- **Work required**
For this exercise, reproduce the entries below exactly, but only from the line containing "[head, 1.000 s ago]" through the line containing "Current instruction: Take", both included.

════

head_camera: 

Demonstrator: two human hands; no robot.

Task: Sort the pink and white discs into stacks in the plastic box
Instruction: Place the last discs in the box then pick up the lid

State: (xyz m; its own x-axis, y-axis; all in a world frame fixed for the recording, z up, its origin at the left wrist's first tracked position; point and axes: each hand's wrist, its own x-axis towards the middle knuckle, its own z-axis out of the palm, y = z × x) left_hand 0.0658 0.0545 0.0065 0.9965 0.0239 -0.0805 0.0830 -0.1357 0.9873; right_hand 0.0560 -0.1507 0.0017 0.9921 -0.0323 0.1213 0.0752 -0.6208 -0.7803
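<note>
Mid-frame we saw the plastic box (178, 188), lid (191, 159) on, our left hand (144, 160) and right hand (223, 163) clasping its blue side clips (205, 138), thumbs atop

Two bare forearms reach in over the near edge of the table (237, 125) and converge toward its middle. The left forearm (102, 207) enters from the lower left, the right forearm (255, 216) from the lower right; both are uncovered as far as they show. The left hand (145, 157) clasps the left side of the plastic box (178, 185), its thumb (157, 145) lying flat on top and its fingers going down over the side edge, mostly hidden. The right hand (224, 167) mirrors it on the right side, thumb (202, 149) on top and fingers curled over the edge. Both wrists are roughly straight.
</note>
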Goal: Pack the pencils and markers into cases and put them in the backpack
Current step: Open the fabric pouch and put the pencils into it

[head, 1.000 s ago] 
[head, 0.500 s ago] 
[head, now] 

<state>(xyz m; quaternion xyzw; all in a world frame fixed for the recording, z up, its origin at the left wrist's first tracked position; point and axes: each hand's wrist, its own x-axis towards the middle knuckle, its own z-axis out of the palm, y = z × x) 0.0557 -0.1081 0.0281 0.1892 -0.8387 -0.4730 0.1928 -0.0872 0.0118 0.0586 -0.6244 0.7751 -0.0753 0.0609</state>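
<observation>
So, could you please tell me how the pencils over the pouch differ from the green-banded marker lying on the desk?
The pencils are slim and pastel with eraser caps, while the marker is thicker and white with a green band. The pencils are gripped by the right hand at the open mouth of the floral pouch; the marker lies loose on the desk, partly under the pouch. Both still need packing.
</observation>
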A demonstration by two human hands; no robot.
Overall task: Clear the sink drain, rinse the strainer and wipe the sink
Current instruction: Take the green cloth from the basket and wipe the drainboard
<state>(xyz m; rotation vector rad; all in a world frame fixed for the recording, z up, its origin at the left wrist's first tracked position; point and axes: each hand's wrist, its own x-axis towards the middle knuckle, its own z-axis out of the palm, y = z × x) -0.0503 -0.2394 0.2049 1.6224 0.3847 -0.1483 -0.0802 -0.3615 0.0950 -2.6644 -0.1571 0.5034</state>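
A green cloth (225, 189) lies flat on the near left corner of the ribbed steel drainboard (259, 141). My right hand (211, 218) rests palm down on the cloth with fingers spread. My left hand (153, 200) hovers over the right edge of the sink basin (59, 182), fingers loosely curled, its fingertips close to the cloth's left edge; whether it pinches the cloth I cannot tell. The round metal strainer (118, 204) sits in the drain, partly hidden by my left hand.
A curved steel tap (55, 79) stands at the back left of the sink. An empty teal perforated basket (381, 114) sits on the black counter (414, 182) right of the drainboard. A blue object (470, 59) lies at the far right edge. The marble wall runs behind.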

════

- **Output**
[head, 1.000 s ago] 
[head, 0.500 s ago] 
[head, now] 

<state>(xyz m; quaternion xyzw; all in a world frame fixed for the recording, z up, its origin at the left wrist's first tracked position; point and axes: each hand's wrist, its own x-axis towards the middle knuckle, its own z-axis out of the palm, y = z × x) 0.0557 -0.1081 0.0281 0.1892 -0.8387 -0.4730 0.1928 -0.0872 0.0118 0.0586 -0.6244 0.7751 -0.0753 0.0609</state>
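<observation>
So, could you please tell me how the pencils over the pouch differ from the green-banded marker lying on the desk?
The pencils are slim and pastel with eraser caps, while the marker is thicker and white with a green band. The pencils are gripped by the right hand at the open mouth of the floral pouch; the marker lies loose on the desk, partly under the pouch. Both still need packing.
</observation>
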A demonstration by two human hands; no robot.
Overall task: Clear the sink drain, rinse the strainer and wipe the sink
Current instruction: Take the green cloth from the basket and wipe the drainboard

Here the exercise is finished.